R. Abbiamo chiesto ai partiti di mandarci i programmi e le loro proposte nel dettaglio. E anche gli obiettivi di spesa totale, entrate totali e deficit totali. Metteremo insieme i loro obiettivi e le loro proposte e vedremo se i conti tornano. Consiglio di controllare cosa ne è venuto fuori sul nostro sito. Dovrebbe essere tutto on-line fra una decina di giorni.
D. Ma un’idea se la sarà già fatta o no?
R. Certo. Ma va fatta una premessa. L’Italia ha un debito pubblico enorme (oltre 2.200 miliardi di euro n.d.r) occorre quindi procedere ad un aggiustamento dei conti al più presto, ora che abbiamo tassi di interesse bassi e crescita intorno all’1,5%, altrimenti fra qualche anno torniamo alla grande crisi del 2011 e dobbiamo, in condizioni di stress, tagliare la spesa e aumentare le tasse come fece Monti.

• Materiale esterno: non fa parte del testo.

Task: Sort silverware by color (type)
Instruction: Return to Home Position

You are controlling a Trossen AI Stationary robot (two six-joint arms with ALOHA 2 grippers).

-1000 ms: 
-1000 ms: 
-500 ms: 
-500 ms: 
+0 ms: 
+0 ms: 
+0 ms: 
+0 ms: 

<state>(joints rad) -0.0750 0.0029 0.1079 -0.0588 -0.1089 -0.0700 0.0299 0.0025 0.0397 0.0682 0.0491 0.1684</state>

D. Prospettiva terrificante. Quindi?
R. Quindi basterebbe, nei prossimi tre anni, non spendere più di ciò che ci entra e procedere al pareggio del bilancio. Questo facendo ricorso al buon senso del padre di famiglia. Infatti, con il pareggio di bilancio, il debito smette di crescere in euro e, in presenza di una crescita economica come quella in atto, il rapporto deficit/pil scenderebbe.
D. Gli italiani, in realtà, sono un po’ stanchi di fare sacrifici. Non crede?
R. Non si tratta di tagliare, attenzione. Ma basta tenere ferma la spesa pubblica primaria, in termini reali e quindi al netto dell’inflazione, allo stesso livello dell’anno precedente. Così azzeriamo il deficit in tre anni. Nessuna austerità.
D. Tutti sono convinti che un’efficace spending review vada fatta. Non sarebbe però il caso di chiarire che, ad esempio, quando si parla di efficientamento della pubblica amministrazione vuol dire anche licenziare i troppi dipendenti?
R. Continuo a insistere: se la spesa resta costante, non si deve licenziare nessuno. Basta non assumere ad esempio.
D. Bloccare le assunzioni pubbliche però significa penalizzare i giovani, senza contare il conflitto generazionale e l’invecchiamento della P.A. Che ne dice?
R. Direi che non si può avere la botte piena e la moglie ubriaca. Vanno fatte delle scelte. Io personalmente preferisco avere per tre anni una pubblica amministrazione più vecchia ma procedere all’aggiustamento dei conti. Il rischio, insisto, è di ritrovarsi alla situazione pre-Monti alla prossima congiuntura negativa. Negli ultimi 6 anni il processo di aggiustamento dei conti si è interrotto. Quindi oggi bisogna riprendere il cammino.
D. Torniamo ai programmi elettorali. Non tutti si preoccupano granché di aggiustare i conti, anzi. Le promesse sono quasi eccessive: più pensioni, meno tasse per dirne una. Quindi più uscite e meno entrate. Che ne pensa?
R. Io dico che soluzioni gratis non ce ne sono. E insisto: diffidare da chi promette la botte piena e la moglie ubriaca. Bisogna scegliere quali sono le priorità e poi comportarsi di conseguenza.
D. Cosa consiglia al futuro governo?
R. Consiglierei di risolvere una volta per tutte i problemi di finanza e conti pubblici sino a quando siamo ancora in tempo. Altrimenti torniamo punto e daccapo e questo sarebbe catastrofico per il nostro Paese.